[Opening Dataset section section]
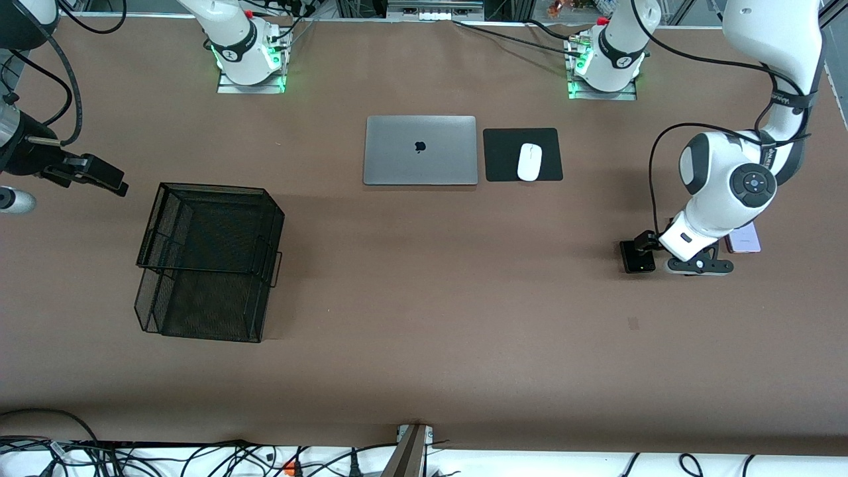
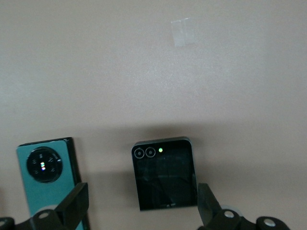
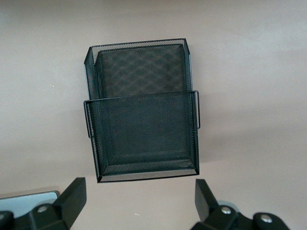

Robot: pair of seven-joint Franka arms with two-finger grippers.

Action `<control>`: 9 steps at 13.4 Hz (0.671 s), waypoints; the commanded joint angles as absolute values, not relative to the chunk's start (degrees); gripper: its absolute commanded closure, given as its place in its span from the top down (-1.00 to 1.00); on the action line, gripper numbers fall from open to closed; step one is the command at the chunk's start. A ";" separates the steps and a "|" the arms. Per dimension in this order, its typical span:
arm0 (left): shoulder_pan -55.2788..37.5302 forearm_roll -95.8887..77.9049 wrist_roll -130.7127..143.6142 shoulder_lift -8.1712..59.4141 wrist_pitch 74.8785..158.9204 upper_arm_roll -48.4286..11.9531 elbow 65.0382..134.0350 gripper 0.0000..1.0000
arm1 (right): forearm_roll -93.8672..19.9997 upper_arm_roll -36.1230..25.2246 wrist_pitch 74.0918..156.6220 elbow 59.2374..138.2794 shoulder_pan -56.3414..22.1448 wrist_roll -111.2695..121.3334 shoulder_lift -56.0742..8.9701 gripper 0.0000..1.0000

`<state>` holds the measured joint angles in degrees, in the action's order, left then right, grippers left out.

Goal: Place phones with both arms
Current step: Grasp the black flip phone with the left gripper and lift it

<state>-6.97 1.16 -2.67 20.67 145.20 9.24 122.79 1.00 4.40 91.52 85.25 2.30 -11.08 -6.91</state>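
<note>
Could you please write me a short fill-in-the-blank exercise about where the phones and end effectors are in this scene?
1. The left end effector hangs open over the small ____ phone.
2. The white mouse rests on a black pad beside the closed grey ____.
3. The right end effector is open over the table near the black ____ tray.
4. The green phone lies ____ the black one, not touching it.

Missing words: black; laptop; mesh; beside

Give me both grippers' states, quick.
Left gripper: open, empty, over the black phone.
Right gripper: open, empty, waiting beside the mesh basket.
</note>
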 commanded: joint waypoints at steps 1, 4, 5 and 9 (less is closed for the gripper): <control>-6.77 -0.53 -2.55 22.84 148.18 8.44 123.05 1.00 | 0.70 4.57 90.17 83.50 2.72 -10.63 -7.47 1.00; -6.85 -2.81 -2.29 25.39 151.34 8.00 123.05 1.00 | 0.70 4.57 90.17 83.50 2.72 -10.63 -7.47 1.00; -6.77 -2.90 -2.29 25.75 151.61 7.56 123.05 1.00 | 0.70 4.57 90.18 83.50 2.72 -10.63 -7.47 1.00; -6.68 -4.56 -0.70 27.51 153.10 7.56 123.13 1.00 | 0.62 4.57 90.18 83.58 2.72 -10.63 -7.47 1.00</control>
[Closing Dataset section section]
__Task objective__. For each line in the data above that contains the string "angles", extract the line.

__Solution for this task__.
Action `<control>`: 9 steps at 13.4 Hz (0.671 s), waypoints; the commanded joint angles as absolute values, not relative to the chunk's start (degrees); gripper: its absolute commanded closure, given as its place in its span from the top down (-1.00 to 1.00); on the action line, gripper numbers fall from open to closed; step one is the command at the chunk's start. A ";" separates the steps and a "|" the arms. Per dimension in this order, its typical span:
`<state>` holds the measured joint angles in degrees, in the action's order, left then right, grippers left out.

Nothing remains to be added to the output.